Hogar de Alabanza

"Ven Espíritu Santo."
Situación
Hacer el bien y extender el Evangelio no libra de dificultades, al contrario, puede aumentarlas.
La Palabra
Segunda carta del apóstol san Pablo a los Corintios 11. ¿Que son siervos de Cristo? Voy a decir un disparate: mucho más yo. Más en fatigas, más en cárceles; muchísimo más en palizas y, frecuentemente, en peligros de muerte.
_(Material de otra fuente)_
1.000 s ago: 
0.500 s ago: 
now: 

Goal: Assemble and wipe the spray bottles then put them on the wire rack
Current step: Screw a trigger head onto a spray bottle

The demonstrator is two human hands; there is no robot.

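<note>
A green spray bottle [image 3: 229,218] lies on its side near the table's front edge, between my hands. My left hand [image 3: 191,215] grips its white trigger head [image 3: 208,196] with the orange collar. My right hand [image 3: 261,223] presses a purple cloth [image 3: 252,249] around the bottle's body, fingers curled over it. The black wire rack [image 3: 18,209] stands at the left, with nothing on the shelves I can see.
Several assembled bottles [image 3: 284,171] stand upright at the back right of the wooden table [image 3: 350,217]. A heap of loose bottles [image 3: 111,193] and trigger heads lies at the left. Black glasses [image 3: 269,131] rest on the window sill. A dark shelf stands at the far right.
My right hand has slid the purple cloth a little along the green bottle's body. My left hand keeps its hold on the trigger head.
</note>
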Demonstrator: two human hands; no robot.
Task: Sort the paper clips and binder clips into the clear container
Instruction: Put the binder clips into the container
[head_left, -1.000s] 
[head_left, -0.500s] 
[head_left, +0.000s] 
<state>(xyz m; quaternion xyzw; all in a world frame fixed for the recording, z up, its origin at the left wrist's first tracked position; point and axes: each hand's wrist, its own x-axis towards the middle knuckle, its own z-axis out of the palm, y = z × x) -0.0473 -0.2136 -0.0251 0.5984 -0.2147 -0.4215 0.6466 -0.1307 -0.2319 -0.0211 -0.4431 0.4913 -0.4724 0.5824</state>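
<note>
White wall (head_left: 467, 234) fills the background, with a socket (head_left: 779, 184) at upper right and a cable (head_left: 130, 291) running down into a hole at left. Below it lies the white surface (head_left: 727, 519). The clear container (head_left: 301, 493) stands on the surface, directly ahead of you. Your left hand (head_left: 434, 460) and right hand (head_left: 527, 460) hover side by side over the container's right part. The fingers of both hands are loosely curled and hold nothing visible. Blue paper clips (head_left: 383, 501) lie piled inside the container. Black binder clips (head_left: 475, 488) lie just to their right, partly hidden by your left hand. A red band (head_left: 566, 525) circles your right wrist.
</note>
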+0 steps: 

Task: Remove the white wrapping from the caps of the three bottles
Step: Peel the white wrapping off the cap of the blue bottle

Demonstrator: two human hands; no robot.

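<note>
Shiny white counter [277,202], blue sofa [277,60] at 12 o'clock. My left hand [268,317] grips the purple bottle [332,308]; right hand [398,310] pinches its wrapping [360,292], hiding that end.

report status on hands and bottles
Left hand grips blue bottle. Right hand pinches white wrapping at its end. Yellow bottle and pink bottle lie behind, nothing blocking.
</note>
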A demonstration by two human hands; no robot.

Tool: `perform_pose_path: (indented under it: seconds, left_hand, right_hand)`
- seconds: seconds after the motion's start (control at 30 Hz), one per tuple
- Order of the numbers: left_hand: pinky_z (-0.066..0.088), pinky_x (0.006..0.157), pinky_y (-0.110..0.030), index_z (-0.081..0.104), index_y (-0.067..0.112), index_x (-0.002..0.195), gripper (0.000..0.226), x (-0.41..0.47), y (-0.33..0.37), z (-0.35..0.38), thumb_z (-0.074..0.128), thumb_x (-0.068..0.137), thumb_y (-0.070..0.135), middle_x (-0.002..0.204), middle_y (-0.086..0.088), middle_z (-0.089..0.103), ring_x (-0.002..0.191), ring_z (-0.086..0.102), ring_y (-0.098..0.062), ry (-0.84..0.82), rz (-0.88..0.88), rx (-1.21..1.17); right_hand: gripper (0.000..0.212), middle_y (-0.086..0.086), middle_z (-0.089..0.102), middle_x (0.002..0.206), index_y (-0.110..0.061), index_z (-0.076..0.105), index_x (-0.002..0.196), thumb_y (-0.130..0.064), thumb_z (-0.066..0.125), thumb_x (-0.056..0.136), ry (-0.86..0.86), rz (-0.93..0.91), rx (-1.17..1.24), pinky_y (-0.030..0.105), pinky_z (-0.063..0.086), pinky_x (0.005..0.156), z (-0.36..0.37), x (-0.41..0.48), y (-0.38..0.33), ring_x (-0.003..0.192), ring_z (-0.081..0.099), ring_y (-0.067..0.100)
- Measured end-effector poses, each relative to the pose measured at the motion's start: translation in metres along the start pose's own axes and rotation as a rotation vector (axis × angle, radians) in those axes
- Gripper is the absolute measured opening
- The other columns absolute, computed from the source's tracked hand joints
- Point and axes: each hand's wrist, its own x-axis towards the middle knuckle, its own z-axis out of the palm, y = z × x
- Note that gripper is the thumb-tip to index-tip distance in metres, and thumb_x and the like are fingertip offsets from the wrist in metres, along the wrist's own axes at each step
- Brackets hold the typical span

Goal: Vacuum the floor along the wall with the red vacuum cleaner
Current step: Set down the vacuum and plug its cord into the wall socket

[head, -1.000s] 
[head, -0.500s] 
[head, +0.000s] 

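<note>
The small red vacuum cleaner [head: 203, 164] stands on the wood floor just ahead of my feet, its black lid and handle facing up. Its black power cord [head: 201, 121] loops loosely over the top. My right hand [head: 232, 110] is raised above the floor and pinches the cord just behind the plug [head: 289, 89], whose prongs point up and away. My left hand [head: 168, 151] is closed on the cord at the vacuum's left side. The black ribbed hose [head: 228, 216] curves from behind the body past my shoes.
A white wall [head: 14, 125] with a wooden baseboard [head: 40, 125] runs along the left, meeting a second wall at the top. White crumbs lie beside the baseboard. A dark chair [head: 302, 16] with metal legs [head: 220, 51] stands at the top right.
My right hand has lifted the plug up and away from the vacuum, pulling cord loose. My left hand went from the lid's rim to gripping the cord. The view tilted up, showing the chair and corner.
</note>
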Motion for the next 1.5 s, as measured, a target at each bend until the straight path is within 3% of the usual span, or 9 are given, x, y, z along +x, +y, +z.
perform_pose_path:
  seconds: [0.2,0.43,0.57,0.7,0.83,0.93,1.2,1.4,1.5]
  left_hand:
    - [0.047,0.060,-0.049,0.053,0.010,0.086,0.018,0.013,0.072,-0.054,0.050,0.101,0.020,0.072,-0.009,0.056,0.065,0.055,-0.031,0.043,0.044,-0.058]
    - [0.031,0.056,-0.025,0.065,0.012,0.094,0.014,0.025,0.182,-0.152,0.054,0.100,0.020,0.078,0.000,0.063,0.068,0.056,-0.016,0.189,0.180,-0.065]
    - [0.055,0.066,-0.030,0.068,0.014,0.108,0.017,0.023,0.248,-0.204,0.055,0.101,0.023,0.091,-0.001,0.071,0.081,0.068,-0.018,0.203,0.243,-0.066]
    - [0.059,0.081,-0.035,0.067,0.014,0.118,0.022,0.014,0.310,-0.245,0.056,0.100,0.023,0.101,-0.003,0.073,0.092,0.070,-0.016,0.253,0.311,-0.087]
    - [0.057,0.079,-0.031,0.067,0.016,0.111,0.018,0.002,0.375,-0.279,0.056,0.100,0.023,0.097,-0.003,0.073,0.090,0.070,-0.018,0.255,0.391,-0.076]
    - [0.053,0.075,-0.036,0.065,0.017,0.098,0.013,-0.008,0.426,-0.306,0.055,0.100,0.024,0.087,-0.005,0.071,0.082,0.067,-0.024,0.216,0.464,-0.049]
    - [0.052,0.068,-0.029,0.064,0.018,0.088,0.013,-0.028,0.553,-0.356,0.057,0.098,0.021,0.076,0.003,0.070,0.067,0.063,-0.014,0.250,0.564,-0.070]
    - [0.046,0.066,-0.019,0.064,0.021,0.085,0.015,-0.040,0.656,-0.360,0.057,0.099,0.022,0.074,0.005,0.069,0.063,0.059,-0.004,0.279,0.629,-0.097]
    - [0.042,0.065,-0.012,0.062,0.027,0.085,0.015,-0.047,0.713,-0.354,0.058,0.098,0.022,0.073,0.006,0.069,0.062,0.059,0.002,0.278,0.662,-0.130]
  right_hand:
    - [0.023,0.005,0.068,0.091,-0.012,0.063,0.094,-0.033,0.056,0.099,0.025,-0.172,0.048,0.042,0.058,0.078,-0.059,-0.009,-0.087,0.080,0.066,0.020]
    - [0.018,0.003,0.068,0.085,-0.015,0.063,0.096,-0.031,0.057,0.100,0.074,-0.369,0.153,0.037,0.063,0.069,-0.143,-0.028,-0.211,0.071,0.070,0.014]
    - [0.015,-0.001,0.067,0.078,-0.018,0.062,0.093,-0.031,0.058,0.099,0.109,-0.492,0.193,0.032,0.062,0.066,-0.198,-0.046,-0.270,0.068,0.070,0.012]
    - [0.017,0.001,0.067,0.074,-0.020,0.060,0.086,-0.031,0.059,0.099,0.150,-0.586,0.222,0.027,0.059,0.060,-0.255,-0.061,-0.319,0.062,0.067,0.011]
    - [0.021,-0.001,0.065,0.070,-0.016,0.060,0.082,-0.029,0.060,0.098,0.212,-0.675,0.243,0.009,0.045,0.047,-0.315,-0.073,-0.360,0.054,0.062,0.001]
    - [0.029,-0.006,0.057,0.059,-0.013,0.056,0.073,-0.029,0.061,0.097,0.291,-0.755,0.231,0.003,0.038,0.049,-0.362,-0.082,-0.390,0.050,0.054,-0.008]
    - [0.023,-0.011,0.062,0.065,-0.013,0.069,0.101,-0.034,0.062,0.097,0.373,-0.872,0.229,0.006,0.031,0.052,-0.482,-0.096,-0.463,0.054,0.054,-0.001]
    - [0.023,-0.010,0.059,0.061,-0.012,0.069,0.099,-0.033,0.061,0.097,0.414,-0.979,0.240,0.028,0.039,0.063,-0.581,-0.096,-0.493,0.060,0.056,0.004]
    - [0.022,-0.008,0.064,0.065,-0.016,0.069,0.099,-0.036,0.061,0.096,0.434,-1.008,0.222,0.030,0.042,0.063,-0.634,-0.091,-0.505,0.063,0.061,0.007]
De los judíos he recibido cinco veces los cuarenta azotes menos uno; tres veces he sido azotado con varas, una vez he sido lapidado, tres veces he naufragado y pasé una noche y un día en alta mar. Cuántos viajes a pie, con peligros de ríos, peligros de bandoleros, peligros de los de mi nación, peligros de los gentiles, peligros en la ciudad, peligros en despoblado, peligros en el mar, peligros entre falsos hermanos, trabajo y agobio, sin dormir muchas veces, con hambre y sed, a menudo sin comer, con frío y sin ropa. Y aparte todo lo demás, la carga de cada día: la preocupación por todas las iglesias. ¿Quién enferma sin que yo enferme? ¿Quién tropieza sin que yo me encienda? Si hay que gloriarse, me gloriaré de lo que muestra mi debilidad. El Dios y Padre del Señor Jesús —bendito sea por siempre— sabe que no miento. En Damasco, el gobernador del rey Aretas montó una guardia en la ciudad para prenderme; metido en un costal, me descolgaron muralla abajo por una ventana, y así escapé de sus manos.
(2Co 11:23-33)
Plegaria
Te alabo Cristo por cada sufrimiento que he vivido por tí. Te alabo en mis fatigas. Con cada exclusión, crítica, peligro, ansiedad, desvelo, necesidad, preocupación, enfermedad, tropiezo, impedimento, persecución, acusación. Te alabo por tu presencia. De todo peligro me libras. En toda enfermedad me sanas. Ante cualquier dificultad me levantas. Contra toda insidia me defiendes. Por todo trance paso libre. Porque tu vas conmigo, tu vara y tu cayado me sosiegan. A tí la gloria por siempre. Te alabo por todas las personas que como Pablo han arriesgado su vida y su seguridad por traernos el Evangelio. Defiéndeles cuando son encarcelados, perseguidos, torturados. Protégeles de peligros de muerte, de castigos injustos, de azotes, varas, lapidaciones, naufragios, robos. Fortaléceles en sus viajes, en sus noches sin dormir, cuando no tienen qué comer, cuando están sin ropa, enfermos, abandonados, sólos, desamparados. Glorifícate en sus vidas.
Signo
Hacemos un recuento de dificultades que hemos atravesado. Enfermedades, robos, traiciones, abandonos, heridas, rechazos, multas, accidentes, pérdidas... Ponemos alguna cita médica pasada o presente en el altar de oración.
Reflexión
La diferencia entre un discípulo de Jesús y otra persona, no es el número de luchas que tiene que enfrentar en la vida. El discípulo puede incluso tener más contrariedades. Pero va acompañado y sostenido por el Espíritu de Cristo.